Так, не включая двигателей, они простояли в черной болотной ночи почти полтора часа, только мошку с камер и фильтров стряхивая; ждали, когда сигналы моторов и дрона полностью пропадут в ночи, и лишь после этого Саблин и говорит:
– Денис, если устал, иди в кубрик, отдохни.
– Сна ни в одном глазу, – заверил его Калмыков.
А Аким усмехнулся: «У Мирона, наверное, тоже. Уж в который раз казак думает: зачем я в это дело встрял? Чёрт меня дёрнул».
Прапорщик ждёт ещё минуту, выжидает, чтобы наверняка, а потом и говорит:
– Денис, поедем потихонечку.
– Есть, – откликается тот и заводит двигатели.
Глава 10
Шли тихонечко, Аким волновался, что могут их моторы «услышать». Ни Калмыков, ни Карасёв спать так и не ложились. Денис был на руле, Мирон у рации и РЭБа. Он трижды сообщал, что за их спиной на востоке кто-то выходил в эфир.

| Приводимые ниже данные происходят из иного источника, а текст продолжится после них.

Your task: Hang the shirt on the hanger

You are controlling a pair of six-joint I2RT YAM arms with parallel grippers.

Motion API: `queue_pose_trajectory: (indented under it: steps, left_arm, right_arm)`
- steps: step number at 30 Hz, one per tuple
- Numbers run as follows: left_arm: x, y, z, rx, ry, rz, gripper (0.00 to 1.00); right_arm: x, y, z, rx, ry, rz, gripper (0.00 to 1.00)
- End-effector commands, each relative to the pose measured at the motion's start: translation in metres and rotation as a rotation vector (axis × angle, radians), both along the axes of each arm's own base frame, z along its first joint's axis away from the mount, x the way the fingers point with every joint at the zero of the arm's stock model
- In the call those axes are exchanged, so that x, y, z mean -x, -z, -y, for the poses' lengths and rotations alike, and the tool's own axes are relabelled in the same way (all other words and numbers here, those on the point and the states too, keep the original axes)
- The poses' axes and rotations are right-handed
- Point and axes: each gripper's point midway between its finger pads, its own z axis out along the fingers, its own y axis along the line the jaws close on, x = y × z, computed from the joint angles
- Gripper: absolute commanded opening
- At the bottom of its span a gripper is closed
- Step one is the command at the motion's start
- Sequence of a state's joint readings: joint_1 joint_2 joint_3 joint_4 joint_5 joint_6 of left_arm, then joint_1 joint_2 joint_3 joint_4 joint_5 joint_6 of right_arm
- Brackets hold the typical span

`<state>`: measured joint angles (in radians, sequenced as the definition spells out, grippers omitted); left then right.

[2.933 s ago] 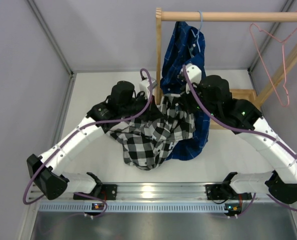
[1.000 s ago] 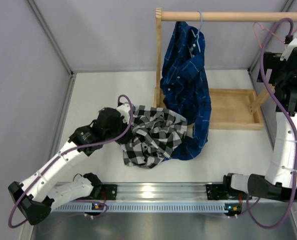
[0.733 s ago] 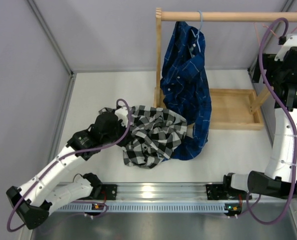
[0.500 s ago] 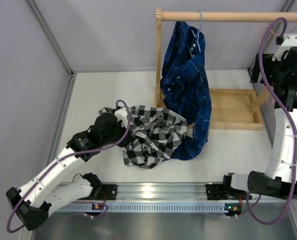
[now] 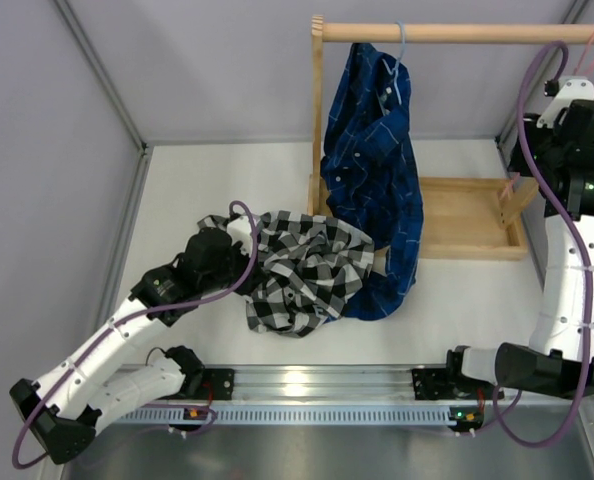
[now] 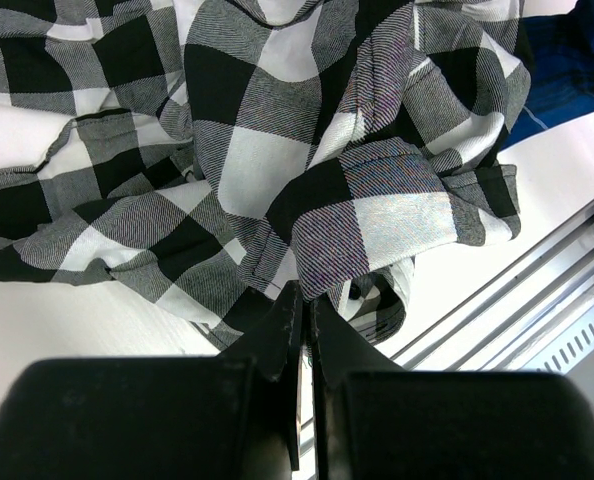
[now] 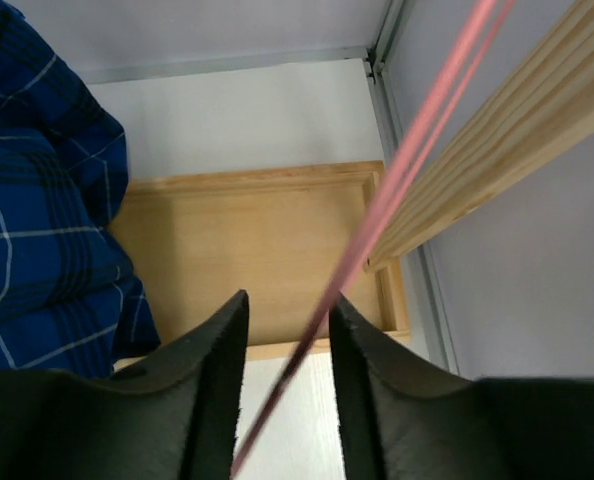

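The black-and-white checked shirt lies crumpled on the table, against the hem of a hanging blue shirt. My left gripper is at its left edge; in the left wrist view its jaws are shut on a fold of the shirt. The pink wire hanger hangs at the far right of the wooden rod, mostly hidden by my right arm. My right gripper is raised beside it. In the right wrist view the gripper is open, with the hanger's wire running between the fingers.
A dark blue plaid shirt hangs from a light blue hanger on the wooden rod. A wooden tray forms the rack's base. The rack's slanted leg is just right of my right gripper. Grey walls enclose the table.
My right arm left the shirt, swung up to the far right and brought its open jaws around the pink wire. My left arm drew back left, still holding the shirt's edge.
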<state>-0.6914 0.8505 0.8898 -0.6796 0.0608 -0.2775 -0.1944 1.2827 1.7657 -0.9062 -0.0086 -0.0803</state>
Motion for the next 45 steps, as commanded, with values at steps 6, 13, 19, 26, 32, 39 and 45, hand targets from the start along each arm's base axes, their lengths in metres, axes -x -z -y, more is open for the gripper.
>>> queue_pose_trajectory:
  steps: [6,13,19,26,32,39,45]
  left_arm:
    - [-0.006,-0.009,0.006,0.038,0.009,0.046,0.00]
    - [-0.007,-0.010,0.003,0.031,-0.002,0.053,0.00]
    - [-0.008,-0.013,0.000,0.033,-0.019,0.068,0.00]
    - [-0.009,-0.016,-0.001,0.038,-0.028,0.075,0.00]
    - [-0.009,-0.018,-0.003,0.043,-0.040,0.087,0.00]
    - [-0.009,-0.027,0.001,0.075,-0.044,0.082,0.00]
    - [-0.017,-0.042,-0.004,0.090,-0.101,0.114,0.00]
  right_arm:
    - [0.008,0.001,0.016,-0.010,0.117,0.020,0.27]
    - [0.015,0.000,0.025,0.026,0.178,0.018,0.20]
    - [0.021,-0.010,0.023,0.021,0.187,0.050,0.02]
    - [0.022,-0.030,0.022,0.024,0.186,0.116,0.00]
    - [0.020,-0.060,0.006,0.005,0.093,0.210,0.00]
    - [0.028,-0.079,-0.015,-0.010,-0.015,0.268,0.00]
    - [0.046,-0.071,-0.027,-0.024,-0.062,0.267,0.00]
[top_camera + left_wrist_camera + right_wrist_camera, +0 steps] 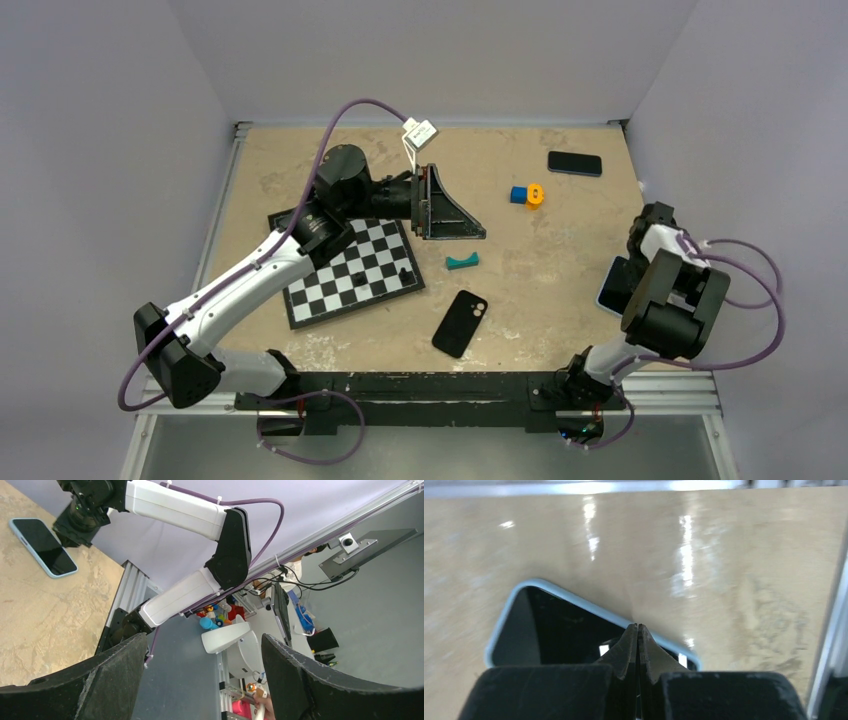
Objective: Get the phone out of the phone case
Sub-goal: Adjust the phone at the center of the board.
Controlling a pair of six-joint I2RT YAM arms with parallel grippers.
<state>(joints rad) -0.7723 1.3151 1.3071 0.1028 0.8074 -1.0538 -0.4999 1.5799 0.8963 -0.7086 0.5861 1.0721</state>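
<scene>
Though half-hidden overhead, phone (pixel 549 632) — screen-up; right pincer (pixel 638 628) closed

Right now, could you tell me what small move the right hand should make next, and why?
Probably lift the right hand straight up and clear. Its fingers are shut on nothing, with the tips over the edge of the phone. The phone lies screen-up on the table, well apart from the empty phone case, so the separation looks done.
</scene>
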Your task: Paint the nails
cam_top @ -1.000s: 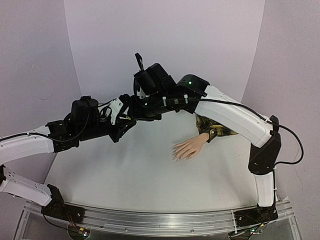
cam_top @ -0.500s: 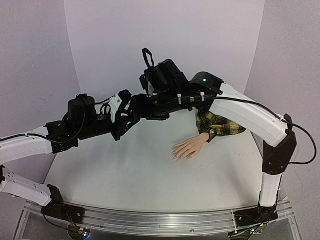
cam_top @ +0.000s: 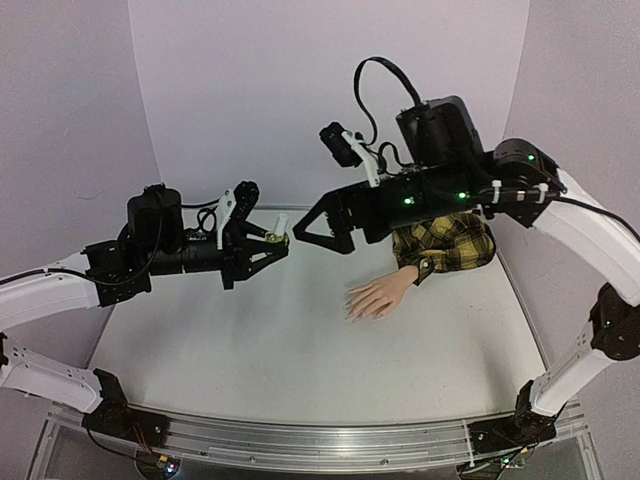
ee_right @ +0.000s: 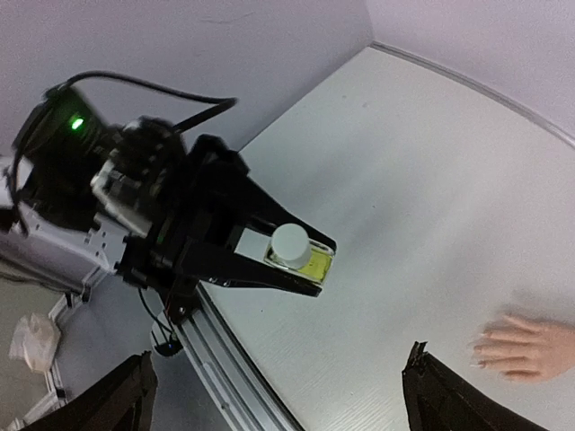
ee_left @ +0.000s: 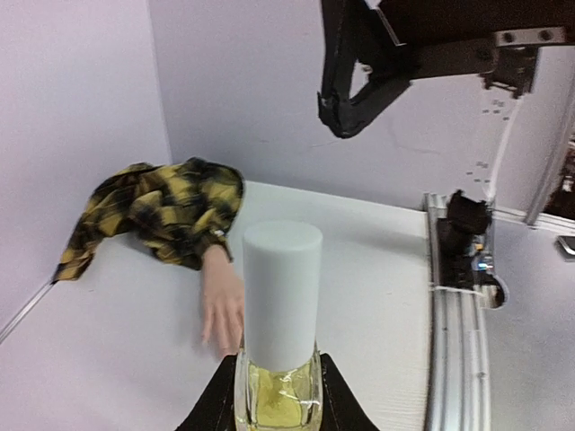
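A skin-coloured mannequin hand (cam_top: pixel 375 298) lies palm down on the white table, and its nails (cam_top: pixel 353 306) point left. A yellow-and-black plaid sleeve (cam_top: pixel 447 243) covers its wrist. My left gripper (cam_top: pixel 283 240) hangs above the table left of the hand, shut on a small yellowish bottle (cam_top: pixel 281 232) with a white cap (ee_left: pixel 281 296). The left wrist view shows the glass (ee_left: pixel 278 395) squeezed between the black fingers, with the hand (ee_left: pixel 223 305) behind. My right gripper (cam_top: pixel 300 232) hovers just right of the bottle, open wide and empty. Its wrist view looks down on the bottle (ee_right: pixel 301 253) and the hand (ee_right: pixel 530 346).
An aluminium rail (cam_top: pixel 300 440) runs along the table's near edge and appears again in the left wrist view (ee_left: pixel 458 341). Pale purple backdrop walls close off the back and both sides. The right arm arches high over the sleeve.
My right gripper has opened from nearly shut and pulled back to the right, off the bottle's cap. The cap stays on the bottle, which the left gripper still holds.
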Controlling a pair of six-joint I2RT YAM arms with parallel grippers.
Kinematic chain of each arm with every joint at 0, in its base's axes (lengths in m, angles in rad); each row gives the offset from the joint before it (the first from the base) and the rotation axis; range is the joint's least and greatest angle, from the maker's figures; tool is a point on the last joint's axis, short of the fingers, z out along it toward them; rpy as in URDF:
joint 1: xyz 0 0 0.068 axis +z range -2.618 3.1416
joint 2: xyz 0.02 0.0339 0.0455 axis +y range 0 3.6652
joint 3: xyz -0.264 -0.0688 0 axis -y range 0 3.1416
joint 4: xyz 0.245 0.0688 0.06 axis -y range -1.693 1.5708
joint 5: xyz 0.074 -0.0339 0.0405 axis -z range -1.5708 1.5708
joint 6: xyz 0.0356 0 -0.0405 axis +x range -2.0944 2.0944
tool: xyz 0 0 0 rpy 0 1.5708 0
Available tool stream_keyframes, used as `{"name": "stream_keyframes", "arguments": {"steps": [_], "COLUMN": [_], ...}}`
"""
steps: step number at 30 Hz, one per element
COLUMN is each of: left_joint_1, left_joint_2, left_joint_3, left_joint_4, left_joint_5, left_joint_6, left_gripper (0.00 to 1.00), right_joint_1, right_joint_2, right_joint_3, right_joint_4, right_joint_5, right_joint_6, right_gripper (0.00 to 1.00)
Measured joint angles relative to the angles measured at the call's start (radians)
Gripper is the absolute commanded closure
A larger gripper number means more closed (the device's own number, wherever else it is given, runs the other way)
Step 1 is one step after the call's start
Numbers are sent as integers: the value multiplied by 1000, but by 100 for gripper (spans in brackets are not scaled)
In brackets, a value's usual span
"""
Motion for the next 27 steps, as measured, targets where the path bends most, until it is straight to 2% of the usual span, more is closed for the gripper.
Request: {"name": "stream_keyframes", "arguments": {"steps": [3, 6, 11, 14, 21, 27], "left_joint_1": [2, 2, 2, 2, 2, 2], "left_joint_2": [-1, -1, 0, 15, 60, 70], "left_joint_3": [32, 82, 135, 157, 175, 175], "left_joint_4": [-8, -7, 63, 101, 129, 129], "left_joint_5": [159, 325, 566, 677, 813, 837], "left_joint_6": [-36, -83, -195, -247, -305, -314], "left_gripper": [100, 100, 100, 100, 100, 100], "right_joint_1": [-22, -49, -67, -67, -67, -67], "right_joint_2": [-74, -103, -83, -27, 92, 150], "right_joint_3": [-75, -104, -87, -24, 103, 167], "right_joint_4": [50, 115, 182, 202, 236, 251], "right_joint_5": [-163, -335, -531, -619, -735, -800], "right_joint_6": [-142, -250, -371, -416, -452, -444], "right_gripper": [3, 8, 28, 34, 50, 55]}}
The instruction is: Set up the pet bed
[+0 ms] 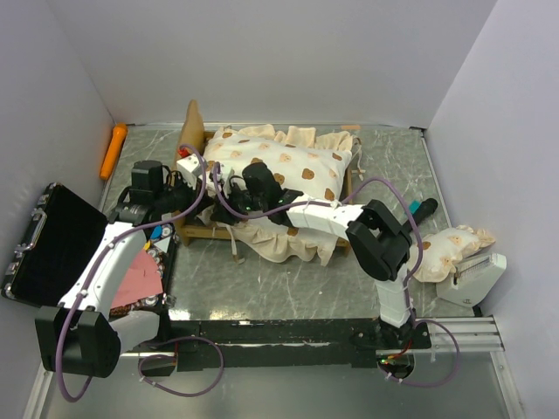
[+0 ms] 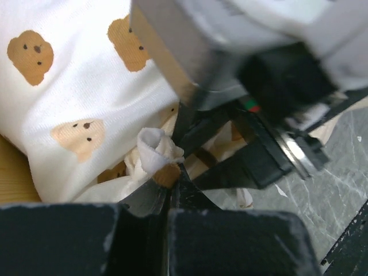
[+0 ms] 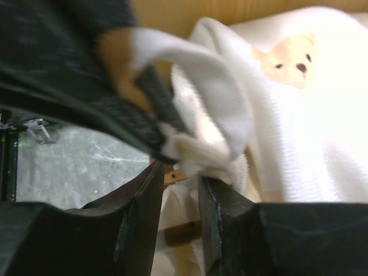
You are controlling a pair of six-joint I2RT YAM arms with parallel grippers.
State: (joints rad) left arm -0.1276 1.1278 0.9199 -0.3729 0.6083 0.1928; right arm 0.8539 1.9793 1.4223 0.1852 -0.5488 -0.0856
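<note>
Step in hand: as I judge it, you are tucking the near-left corner of the mattress (image 1: 288, 161) into the pet bed (image 1: 196, 229).
Where the bed is: toward 12 o'clock on the table (image 1: 262, 288), with the headboard (image 1: 192, 118) at its 9 o'clock end. The mattress lies across the frame, and its ruffle spills over the 6 o'clock rail.
Pillow: the pillow (image 1: 450, 249) lies well apart at 3 o'clock and is not yet on the bed.
Left gripper: the left gripper (image 2: 171, 184) has its jaws closed. A fold of the ruffle sits right at the tips and looks pinched.
Right gripper: the right gripper (image 3: 179, 178) has its jaws parted by a narrow gap. Bunched ruffle touches the tips, but nothing is clearly between them.
Doing it well: hold the pinch steady with your left gripper. Bring the right jaws around a single layer of cloth before you close them. Draw the corner toward 9 o'clock and down inside the rail, and avoid lifting.
Watch for: the two grippers are nearly touching, so move one at a time.
Also near: a black case (image 1: 52, 244) stands open at 9 o'clock, clear of the work.
</note>
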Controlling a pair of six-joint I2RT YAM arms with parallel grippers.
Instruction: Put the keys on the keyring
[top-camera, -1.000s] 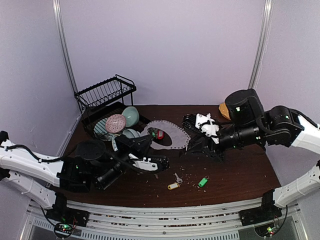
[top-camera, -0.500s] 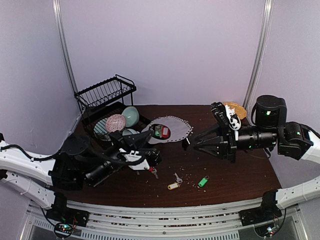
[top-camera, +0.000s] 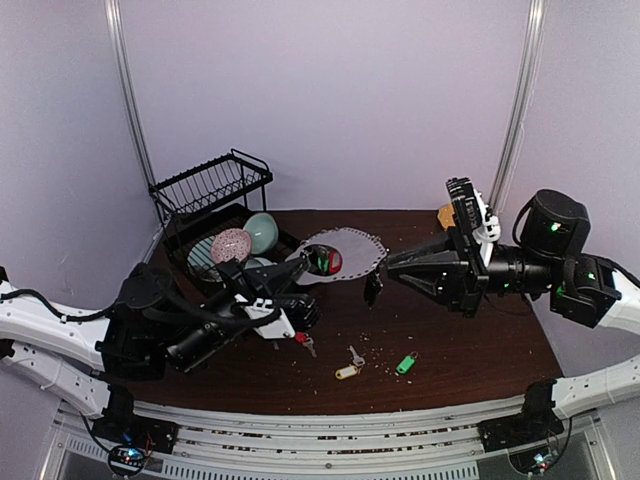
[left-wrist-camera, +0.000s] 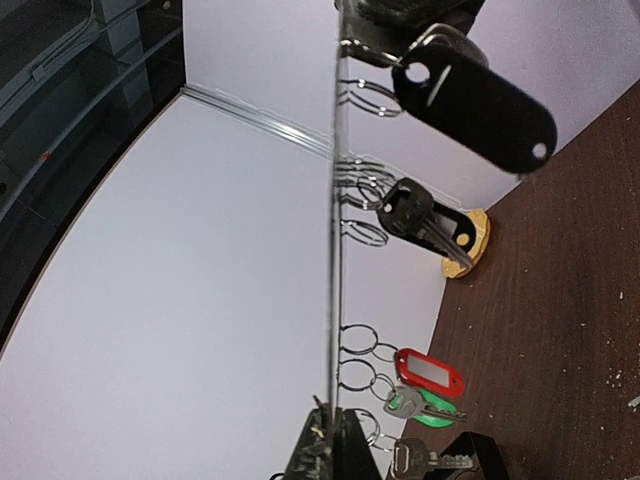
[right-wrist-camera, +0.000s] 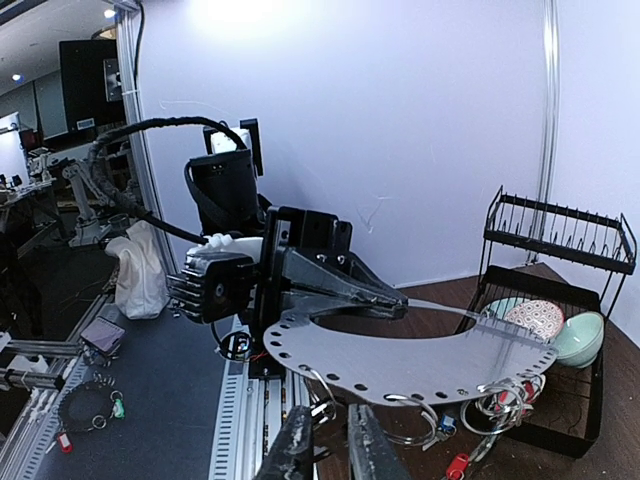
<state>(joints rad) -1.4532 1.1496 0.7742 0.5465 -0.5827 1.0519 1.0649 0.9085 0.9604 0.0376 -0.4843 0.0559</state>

– Общаются, – делал вывод радист.
– Советуются, – догадывался рулевой. – Аким, мы уже далеко от них ушли, может, поедем побыстрее?
Но Аким не соглашался:
– Нет, не спеши… Пока так держи.
Так Денис и держал всю ночь, а когда за кормой стало подниматься солнце, они от места встречи с женщинами ушли километров на сорок.
Денис ещё ночью стал заговаривать с ним:
– Слышь, Аким, а где ты был то?
– А к чему тебе это? – отвечал Саблин. Он не хотел врать товарищам, но и правду говорить не собирался.